• _Records contained in a dataset_
#####

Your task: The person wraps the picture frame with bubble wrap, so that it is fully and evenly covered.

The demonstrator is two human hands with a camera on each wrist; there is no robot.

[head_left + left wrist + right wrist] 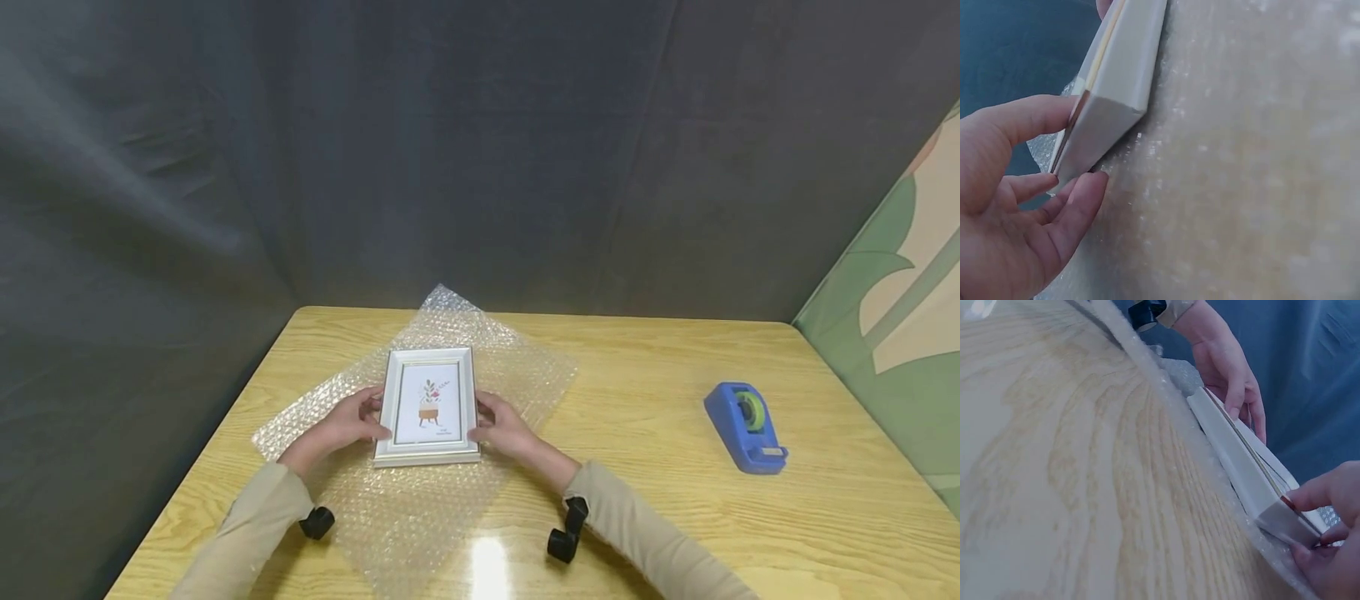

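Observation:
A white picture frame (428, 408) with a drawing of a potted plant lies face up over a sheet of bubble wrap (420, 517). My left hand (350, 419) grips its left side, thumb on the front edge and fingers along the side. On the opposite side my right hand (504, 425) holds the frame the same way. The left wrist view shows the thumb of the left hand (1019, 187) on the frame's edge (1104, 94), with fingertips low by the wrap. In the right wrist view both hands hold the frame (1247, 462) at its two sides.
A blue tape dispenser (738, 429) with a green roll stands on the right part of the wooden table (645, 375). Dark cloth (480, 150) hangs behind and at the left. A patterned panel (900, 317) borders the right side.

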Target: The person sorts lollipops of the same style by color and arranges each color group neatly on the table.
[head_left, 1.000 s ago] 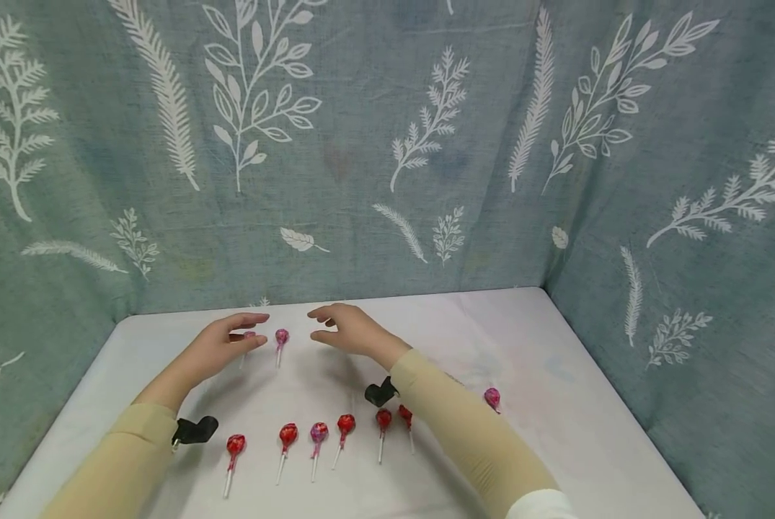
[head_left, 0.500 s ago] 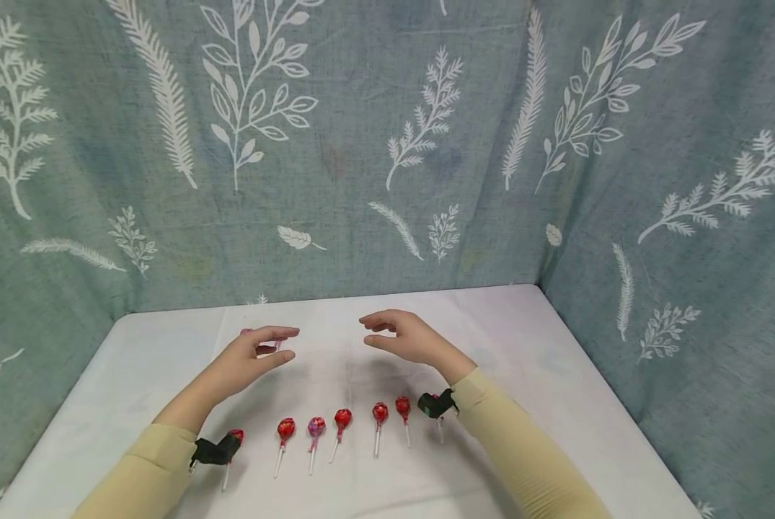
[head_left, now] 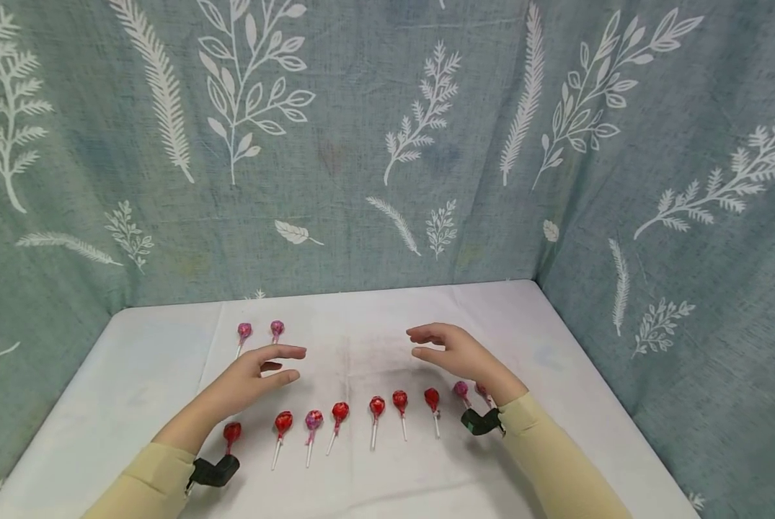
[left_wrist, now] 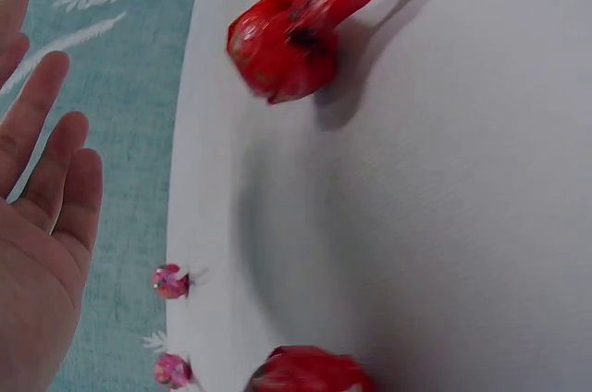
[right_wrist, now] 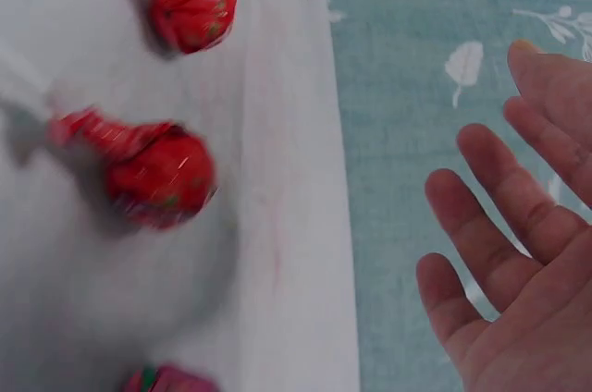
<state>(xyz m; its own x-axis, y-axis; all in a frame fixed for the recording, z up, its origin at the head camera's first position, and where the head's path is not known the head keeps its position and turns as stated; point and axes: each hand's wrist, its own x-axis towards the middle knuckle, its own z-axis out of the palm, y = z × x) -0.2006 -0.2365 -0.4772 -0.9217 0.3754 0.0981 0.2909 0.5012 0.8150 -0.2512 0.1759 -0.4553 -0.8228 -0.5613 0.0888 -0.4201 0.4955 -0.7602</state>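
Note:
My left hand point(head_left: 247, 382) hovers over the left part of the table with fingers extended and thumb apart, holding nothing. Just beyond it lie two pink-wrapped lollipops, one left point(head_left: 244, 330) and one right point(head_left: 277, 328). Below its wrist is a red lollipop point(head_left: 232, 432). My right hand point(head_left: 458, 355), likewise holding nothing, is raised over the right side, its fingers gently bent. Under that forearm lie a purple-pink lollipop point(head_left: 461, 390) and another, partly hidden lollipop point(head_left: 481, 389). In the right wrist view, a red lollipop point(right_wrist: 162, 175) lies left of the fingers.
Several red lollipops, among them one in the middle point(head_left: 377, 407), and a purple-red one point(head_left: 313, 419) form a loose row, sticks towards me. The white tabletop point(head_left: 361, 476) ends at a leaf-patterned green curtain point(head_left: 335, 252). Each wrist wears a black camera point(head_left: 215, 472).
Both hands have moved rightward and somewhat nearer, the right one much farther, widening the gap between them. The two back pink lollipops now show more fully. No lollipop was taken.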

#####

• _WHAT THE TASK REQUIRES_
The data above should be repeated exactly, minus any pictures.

• _TASK RESPONSE_
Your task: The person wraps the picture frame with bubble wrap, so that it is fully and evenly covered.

The demonstrator is two human hands with a camera on each wrist; there is no robot.

[head_left + left wrist + right wrist] 

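Observation:
A white picture frame (428, 408) with a drawing of a potted plant lies face up over a sheet of bubble wrap (420, 517). My left hand (350, 419) grips its left side, thumb on the front edge and fingers along the side. On the opposite side my right hand (504, 425) holds the frame the same way. The left wrist view shows the thumb of the left hand (1019, 187) on the frame's edge (1104, 94), with fingertips low by the wrap. In the right wrist view both hands hold the frame (1247, 462) at its two sides.
A blue tape dispenser (738, 429) with a green roll stands on the right part of the wooden table (645, 375). Dark cloth (480, 150) hangs behind and at the left. A patterned panel (900, 317) borders the right side.
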
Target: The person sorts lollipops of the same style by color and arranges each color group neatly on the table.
[head_left, 1.000 s ago] 
[head_left, 0.500 s ago] 
[head_left, now] 
[left_wrist, now] 
[right_wrist, now] 
<state>(xyz m; its own x-axis, y-axis; all in a frame fixed for the recording, z up, its origin at the head camera's first position, and where the head's path is not known the head keeps its position and turns as stated; point and axes: each hand's wrist, its own x-axis towards the middle knuckle, its own z-axis out of the palm, y = z × x) -0.2006 -0.2365 -0.4772 -0.9217 0.3754 0.0981 0.2909 0.5012 0.8150 -0.2512 0.1759 -0.4553 -0.8228 -0.5613 0.0888 -0.4201 0.4955 -0.7602</state>
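Note:
My left hand point(head_left: 247, 382) hovers over the left part of the table with fingers extended and thumb apart, holding nothing. Just beyond it lie two pink-wrapped lollipops, one left point(head_left: 244, 330) and one right point(head_left: 277, 328). Below its wrist is a red lollipop point(head_left: 232, 432). My right hand point(head_left: 458, 355), likewise holding nothing, is raised over the right side, its fingers gently bent. Under that forearm lie a purple-pink lollipop point(head_left: 461, 390) and another, partly hidden lollipop point(head_left: 481, 389). In the right wrist view, a red lollipop point(right_wrist: 162, 175) lies left of the fingers.
Several red lollipops, among them one in the middle point(head_left: 377, 407), and a purple-red one point(head_left: 313, 419) form a loose row, sticks towards me. The white tabletop point(head_left: 361, 476) ends at a leaf-patterned green curtain point(head_left: 335, 252). Each wrist wears a black camera point(head_left: 215, 472).
Both hands have moved rightward and somewhat nearer, the right one much farther, widening the gap between them. The two back pink lollipops now show more fully. No lollipop was taken.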

No more is needed for this answer.